We’ve come to learn that oftentimes when the hot stove starts simmering, dinner is almost ready.

Take for instance yesterday when Ken Rosenthal sent out a series of tweets about the Royals and their quest for starting pitching:

Which built on this tweet from Jon Heyman:

Kennedy seems like exactly the kind of starting pitching the Royals would shop for in the free agent market. Meaning, he’s fairly mediocre. In his first three seasons as a starter, his ERA- was under 100. In the last three seasons, it was above 100. (100 being league average and under 100 being above average.) He’s had some success in the past, is relatively durable, and his recent struggles mean he should come for a discount at least by market standards. Then there’s the belief on the part of the Royals they can use their ballpark, their defense, and the wizard himself, Dave Eland to “fix” him.

Kennedy throws in the low 90s and, despite playing half his games at Petco in San Diego, finished last year with a homerific 1.66 HR/9 rate. That’s enough to throw the fear into any pitching coach in the game. Not so fast, though. Last year, Petco – a notorious pitchers park in the past – played much more home run friendly. According to ESPN’s Park Factors, it was the 10th easiest yard in the majors to exit last summer. There were a number of theories as to why baseballs suddenly became so eager to leave the Padres home park ranging from new construction around the stadium to the wind patterns to the fact the Padres pitching just wasn’t that great.

Kennedy has been homer-happy before. He owns a career 1.12 HR/9 rate, but just the previous season in San Diego, he finished with a 0.77 HR/9. So what can the wind or the weather be blamed for almost a doubling of Kennedy’s HR/9 rate?

Perhaps, but I prefer to look at his home run per fly ball rate. In Kennedy’s career, almost 11 percent of his fly balls go over the fence. That’s right around major league average. Last year, it was a whopping 17.2%, second highest in baseball among qualified starting pitchers. Just behind… His teammate James Shields. Seriously, something was going on in San Diego last summer.

So for a new team, the can expect some positive regression from Kennedy on his home run rate. Studies have shown that it will fluctuate from season to season, but should stabilize between 10 and 12 percent. When I was writing about fantasy baseball, we usually looked for guys with Kennedy’s home run profile as bounce back or sleeper candidates. It’s pretty rare when a guy follows up a homer happy season like that with another one. The truth in his HR/FB rate probably lies somewhere between his 2014 and 2015 seasons.

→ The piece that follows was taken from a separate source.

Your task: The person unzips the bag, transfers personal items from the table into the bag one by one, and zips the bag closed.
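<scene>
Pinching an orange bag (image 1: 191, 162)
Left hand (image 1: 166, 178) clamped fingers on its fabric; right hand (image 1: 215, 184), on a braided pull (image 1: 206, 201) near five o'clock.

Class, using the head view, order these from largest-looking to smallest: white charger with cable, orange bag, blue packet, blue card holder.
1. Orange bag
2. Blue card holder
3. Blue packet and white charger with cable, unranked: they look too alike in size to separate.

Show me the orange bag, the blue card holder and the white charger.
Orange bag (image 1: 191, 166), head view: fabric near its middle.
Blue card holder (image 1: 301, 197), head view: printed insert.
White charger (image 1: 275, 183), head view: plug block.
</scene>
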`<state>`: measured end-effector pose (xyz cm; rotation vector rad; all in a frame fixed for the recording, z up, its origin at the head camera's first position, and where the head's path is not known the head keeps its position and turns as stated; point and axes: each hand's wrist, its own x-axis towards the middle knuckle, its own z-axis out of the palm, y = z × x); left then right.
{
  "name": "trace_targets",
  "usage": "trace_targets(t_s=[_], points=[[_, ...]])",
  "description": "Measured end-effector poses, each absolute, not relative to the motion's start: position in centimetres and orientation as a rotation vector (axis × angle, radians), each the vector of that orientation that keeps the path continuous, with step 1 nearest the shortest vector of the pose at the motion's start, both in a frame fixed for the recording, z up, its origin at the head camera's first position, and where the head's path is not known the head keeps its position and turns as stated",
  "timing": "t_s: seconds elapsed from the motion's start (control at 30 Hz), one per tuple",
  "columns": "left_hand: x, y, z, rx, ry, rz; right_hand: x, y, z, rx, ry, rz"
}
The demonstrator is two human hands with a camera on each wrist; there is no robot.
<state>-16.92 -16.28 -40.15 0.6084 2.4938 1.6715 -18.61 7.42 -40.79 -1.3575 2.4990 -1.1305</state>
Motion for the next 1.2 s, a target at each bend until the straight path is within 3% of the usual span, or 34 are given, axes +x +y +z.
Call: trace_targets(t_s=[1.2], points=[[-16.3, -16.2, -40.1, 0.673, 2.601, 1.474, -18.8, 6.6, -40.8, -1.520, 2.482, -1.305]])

Kennedy is a fly ball pitcher and we all know how that plays at The K. With a ton of acreage and one of the best defenses in baseball behind him, should he join the Royals you know more of those fly balls will stay in the yard and more of those fly balls will be converted into outs. It’s the Royals Formula. And over the last couple of seasons, it’s worked quite well.

Kennedy would cost the Royals their first round pick in the 2016 draft. They are slotted at 24 at the moment although that could change with several free agents with qualifying offers attached still floating around the market. But bringing Kennedy on board for at least the next two years (and probably a third) would continue to signal the front office recognizes their best chance at winning comes in the next two seasons. With Alex Gordon back and the rest of the core returning, the conventional thinking is the Royals need one more arm for the rotation to stay in the thick of the AL Central. Yes, the bullpen is great and will continue to be a strength, but how nice is it to have a starting pitcher would could potentially give you 200 innings, as Kennedy has done in three times in six seasons as a starter.

Another point in Kennedy’s favor would be his relationship with Eiland. Kennedy has made several mechanical adjustments in the last couple of years, searching for the answers to get back to his early successes. Last summer, it was about where he was standing on the mound. Two years ago it was about increasing torque and downward plane. Can Eiland help him find consistency? It could be worth a shot to find out.

At this point, I’d lean toward Kennedy over another oft-mentioned free agent candidate in Yovanni Gallardo. Like Kennedy, Gallardo is tied to a qualifying offer. Unlike Kennedy, Gallardo has seen his velocity and strikeout rate tumble the last several seasons. Kennedy’s strikeout rate has gone up every single season since he became a starter. Seriously, it’s climbed each of the last five years, going from 7.79 SO/9 to last year’s 9.30 SO/9. That’s not a trend that can continue obviously, but give me the guy who has had his rate move in a positive direction the last several seasons over the guy who has seen his drop.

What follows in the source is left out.